- Supplied information -
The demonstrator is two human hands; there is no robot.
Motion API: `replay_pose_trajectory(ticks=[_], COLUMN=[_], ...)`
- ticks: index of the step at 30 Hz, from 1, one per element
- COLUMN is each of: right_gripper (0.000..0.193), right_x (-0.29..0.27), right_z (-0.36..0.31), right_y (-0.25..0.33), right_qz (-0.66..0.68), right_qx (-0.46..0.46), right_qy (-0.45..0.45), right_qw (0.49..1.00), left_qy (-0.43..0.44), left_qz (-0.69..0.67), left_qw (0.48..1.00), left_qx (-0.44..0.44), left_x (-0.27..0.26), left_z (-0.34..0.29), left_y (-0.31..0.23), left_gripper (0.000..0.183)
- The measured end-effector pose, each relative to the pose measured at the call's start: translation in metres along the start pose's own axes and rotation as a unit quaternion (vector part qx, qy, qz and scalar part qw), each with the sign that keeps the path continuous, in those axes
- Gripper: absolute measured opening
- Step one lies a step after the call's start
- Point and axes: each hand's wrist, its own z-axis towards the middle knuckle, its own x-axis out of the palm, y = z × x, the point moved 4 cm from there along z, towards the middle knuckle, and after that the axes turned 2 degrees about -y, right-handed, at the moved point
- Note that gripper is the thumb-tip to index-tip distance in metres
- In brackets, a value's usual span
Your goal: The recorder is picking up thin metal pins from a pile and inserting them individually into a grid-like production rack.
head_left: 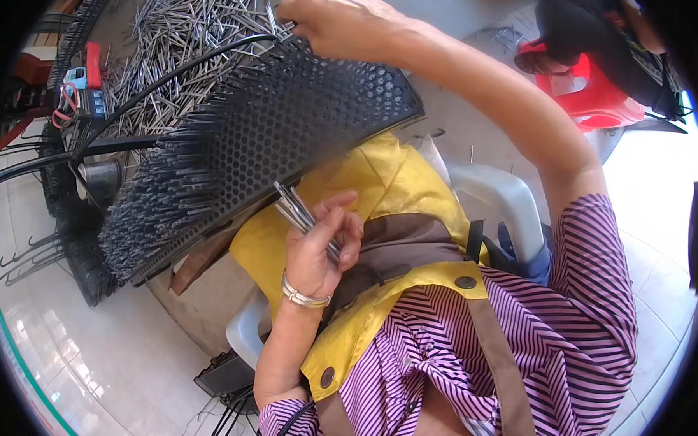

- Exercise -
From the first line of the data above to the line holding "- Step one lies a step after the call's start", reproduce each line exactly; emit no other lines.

- Solution -
The demonstrator is two human hands; there is no robot.
Motion API: `replay_pose_trajectory(ticks=[_], COLUMN=[_], ...)`
- ticks: index of the step at 30 Hz, from 1, one per element
- COLUMN is each of: right_gripper (0.000..0.193), right_x (-0.29..0.27), right_z (-0.36..0.31), right_y (-0.25..0.33), right_qz (-0.66..0.68), right_qx (-0.46..0.46), right_qy (-0.45..0.45), right_qw (0.49..1.00), left_qy (-0.43..0.44), left_qz (-0.69..0.67), left_qw (0.48..1.00), left_qx (-0.44..0.44), left_x (-0.27..0.26), left_z (-0.34..0.29), left_y (-0.31..0.23), left_gripper (0.000..0.183)
- The measured end-effector pose, each relative to the pose measured at the call's start: translation in metres along the start pose's own axes and rotation as a unit quaternion (vector part qx, qy, qz and scalar part qw), each with the sign that keeps the path continuous, in those axes
- Gripper: absolute measured opening
- Step one lies a step after the call's start

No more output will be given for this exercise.